La forma más elemental para cumplir este papel, guardado durante décadas y décadas por los magistrados, es la discreción. Nada más acorde a ese papel de grisura y recato que el silencio. Un silencio necesario, porque en definitiva el juez habla una sola vez, cuando decide, cuando falla y sentencia; y ese hablar en el recato de un aula judicial o vertido en una hoja de papel, constituye la majestad de la judicatura y la función judicial.

Sin embargo, el proceso político de la judicatura marca otros caminos, algunos de ellos no muy novedosos (en cuanto que tienen varios lustros de práctica) y otros crecientes en los últimos tiempos. Al respecto cabe considerar: creciente presencia en los medios de comunicación (con generación de noticias y vertido de opiniones, muchas de ellas esencialmente políticas), polémicas de la Asociación de Magistrados con gobernantes, ministros o dirigentes políticos, es decir, polémicas políticas con políticos; polémicas de la Suprema Corte de Justicia con el poder político; consideraciones políticas de los magistrados vertidas en sentencias o decisiones; indagaciones políticas de los magistrados (particularmente en los años noventa). A lo que habría que agregar que cuando los magistrados escriben en sus sentencias que alguien no cometió delito pero sí una evidente falta de ética, se arrogan un derecho ajeno a la función: juzgar la ética no contenida en el derecho, lo que revela el sentirse jueces de la moral pública, no sentirse exclusivamente administradores del derecho. Más aún, cuando a pretexto de la integración del derecho se crean normas jurídicas por vía de jurisprudencia, se sustituye el papel del legislador y por ende el del Cuerpo Electoral.

Vale la pena señalar la existencia del fenómeno, que como tal es un fenómeno político.

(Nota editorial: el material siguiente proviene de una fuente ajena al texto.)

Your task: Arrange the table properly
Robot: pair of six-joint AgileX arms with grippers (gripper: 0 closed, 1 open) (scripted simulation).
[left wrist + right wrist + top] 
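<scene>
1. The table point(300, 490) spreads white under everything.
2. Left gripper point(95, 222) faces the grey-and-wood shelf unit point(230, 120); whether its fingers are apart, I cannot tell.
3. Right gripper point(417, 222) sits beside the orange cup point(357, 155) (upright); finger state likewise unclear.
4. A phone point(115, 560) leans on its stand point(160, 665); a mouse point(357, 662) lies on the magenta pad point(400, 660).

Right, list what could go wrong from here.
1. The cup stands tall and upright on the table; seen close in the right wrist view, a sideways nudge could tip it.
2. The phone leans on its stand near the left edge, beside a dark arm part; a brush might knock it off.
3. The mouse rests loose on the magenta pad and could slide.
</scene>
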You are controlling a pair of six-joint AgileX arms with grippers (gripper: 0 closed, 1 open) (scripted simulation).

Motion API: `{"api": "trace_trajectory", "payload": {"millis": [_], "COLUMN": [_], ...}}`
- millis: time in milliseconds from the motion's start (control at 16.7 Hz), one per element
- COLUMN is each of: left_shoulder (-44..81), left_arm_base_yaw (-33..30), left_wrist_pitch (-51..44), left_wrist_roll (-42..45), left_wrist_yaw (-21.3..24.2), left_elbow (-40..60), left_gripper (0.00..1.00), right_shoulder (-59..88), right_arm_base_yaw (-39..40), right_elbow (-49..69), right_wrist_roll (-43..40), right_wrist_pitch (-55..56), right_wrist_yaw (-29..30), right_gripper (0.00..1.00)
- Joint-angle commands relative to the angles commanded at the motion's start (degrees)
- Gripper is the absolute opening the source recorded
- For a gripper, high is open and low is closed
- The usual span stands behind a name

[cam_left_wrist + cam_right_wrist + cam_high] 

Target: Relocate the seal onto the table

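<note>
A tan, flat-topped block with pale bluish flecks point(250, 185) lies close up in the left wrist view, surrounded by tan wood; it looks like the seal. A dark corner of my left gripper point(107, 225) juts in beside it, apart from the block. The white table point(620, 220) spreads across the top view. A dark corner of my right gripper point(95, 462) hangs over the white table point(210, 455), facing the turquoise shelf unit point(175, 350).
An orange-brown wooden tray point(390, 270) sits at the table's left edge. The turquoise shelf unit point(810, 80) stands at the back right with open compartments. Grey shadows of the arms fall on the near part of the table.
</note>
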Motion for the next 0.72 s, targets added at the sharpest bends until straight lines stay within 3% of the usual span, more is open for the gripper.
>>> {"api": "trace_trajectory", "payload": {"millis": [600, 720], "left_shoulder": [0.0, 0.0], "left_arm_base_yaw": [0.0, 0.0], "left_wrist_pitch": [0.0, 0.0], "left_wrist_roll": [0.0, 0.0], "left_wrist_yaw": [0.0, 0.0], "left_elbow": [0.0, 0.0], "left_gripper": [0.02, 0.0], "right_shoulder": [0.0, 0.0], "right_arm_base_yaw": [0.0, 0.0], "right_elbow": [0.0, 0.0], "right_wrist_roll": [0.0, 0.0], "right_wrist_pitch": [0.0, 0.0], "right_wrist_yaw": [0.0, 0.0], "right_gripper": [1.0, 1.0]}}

Y una vez más vale la pena remarcar que el sistema político sin darse cuenta continúa empujando este camino, abandonando la lucha política por el reclamo judicial, exhibiendo el no poder resolver los conflictos políticos dentro de los continentes y procedimientos del juego político. Y en esto, que tire la primera piedra el que esté libre de culpa.